> _Problem_
Only the lines from the one containing "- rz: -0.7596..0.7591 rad" through the end of the material are to be echoed, each exactly as it appears.

> _Data excerpt_
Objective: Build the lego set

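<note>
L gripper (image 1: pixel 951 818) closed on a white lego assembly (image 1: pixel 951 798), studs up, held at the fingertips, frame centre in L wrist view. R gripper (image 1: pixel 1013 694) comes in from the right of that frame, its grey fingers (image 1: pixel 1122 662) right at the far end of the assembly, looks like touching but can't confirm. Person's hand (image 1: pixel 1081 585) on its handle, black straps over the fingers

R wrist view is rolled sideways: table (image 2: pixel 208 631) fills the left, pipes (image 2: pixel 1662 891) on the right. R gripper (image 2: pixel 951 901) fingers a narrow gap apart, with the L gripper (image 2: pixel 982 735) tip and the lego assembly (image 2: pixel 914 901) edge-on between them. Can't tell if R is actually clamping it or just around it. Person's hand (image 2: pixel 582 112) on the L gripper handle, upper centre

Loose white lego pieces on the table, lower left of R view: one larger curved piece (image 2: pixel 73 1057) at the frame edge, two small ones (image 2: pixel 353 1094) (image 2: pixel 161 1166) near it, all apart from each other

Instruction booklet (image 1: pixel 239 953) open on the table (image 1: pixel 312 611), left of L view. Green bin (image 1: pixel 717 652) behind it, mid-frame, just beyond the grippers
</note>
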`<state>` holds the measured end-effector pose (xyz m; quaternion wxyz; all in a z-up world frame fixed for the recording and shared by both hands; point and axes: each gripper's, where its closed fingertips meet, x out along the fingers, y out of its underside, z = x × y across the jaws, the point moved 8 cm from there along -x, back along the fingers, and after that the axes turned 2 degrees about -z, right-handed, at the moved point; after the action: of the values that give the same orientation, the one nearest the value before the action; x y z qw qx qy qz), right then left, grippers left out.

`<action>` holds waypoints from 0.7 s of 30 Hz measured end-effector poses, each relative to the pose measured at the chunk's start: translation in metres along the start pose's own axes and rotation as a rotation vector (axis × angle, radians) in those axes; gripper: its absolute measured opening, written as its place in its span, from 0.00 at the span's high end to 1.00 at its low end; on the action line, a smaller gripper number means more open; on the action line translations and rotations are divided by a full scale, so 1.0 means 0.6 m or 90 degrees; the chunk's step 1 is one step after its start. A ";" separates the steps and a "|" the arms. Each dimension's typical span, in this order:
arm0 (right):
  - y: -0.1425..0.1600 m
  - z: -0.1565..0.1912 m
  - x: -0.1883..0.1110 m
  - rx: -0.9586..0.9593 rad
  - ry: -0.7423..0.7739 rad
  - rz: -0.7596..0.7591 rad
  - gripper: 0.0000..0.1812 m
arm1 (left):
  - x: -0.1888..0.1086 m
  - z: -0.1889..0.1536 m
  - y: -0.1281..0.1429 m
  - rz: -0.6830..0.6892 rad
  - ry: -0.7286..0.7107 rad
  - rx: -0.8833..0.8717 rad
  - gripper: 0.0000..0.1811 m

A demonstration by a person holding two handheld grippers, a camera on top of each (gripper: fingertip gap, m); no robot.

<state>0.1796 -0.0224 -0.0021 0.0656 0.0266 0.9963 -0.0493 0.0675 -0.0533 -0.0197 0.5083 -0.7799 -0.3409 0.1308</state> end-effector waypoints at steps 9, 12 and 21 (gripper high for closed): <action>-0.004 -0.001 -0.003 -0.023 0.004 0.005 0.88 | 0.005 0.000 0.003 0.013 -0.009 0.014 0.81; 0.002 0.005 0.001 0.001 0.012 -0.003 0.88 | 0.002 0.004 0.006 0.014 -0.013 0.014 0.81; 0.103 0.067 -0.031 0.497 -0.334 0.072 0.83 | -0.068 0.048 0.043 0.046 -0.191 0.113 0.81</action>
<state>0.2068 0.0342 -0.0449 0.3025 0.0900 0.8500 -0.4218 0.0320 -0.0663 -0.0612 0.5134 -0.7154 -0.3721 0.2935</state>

> _Solved exercise_
  - rz: -0.7596..0.7591 rad
  - gripper: 0.0000..0.1812 m
arm1 (left):
  - x: -0.1888..0.1086 m
  - z: -0.1889..0.1536 m
  - y: -0.1281..0.1429 m
  - rz: -0.6830..0.6892 rad
  - ry: -0.7286..0.7107 rad
  - rx: -0.8833..0.8717 rad
  - gripper: 0.0000..0.1811 m

A demonstration by a person holding two handheld grippers, a camera on top of each (gripper: fingertip gap, m); no robot.

<state>0.1796 -0.0224 -0.0021 0.0656 0.0266 0.9963 -0.0493 0.0675 -0.0533 -0.0197 0.5083 -0.7799 -0.3409 0.1308</state> end-effector waypoints at steps 9, 12 and 21 (gripper high for closed): <action>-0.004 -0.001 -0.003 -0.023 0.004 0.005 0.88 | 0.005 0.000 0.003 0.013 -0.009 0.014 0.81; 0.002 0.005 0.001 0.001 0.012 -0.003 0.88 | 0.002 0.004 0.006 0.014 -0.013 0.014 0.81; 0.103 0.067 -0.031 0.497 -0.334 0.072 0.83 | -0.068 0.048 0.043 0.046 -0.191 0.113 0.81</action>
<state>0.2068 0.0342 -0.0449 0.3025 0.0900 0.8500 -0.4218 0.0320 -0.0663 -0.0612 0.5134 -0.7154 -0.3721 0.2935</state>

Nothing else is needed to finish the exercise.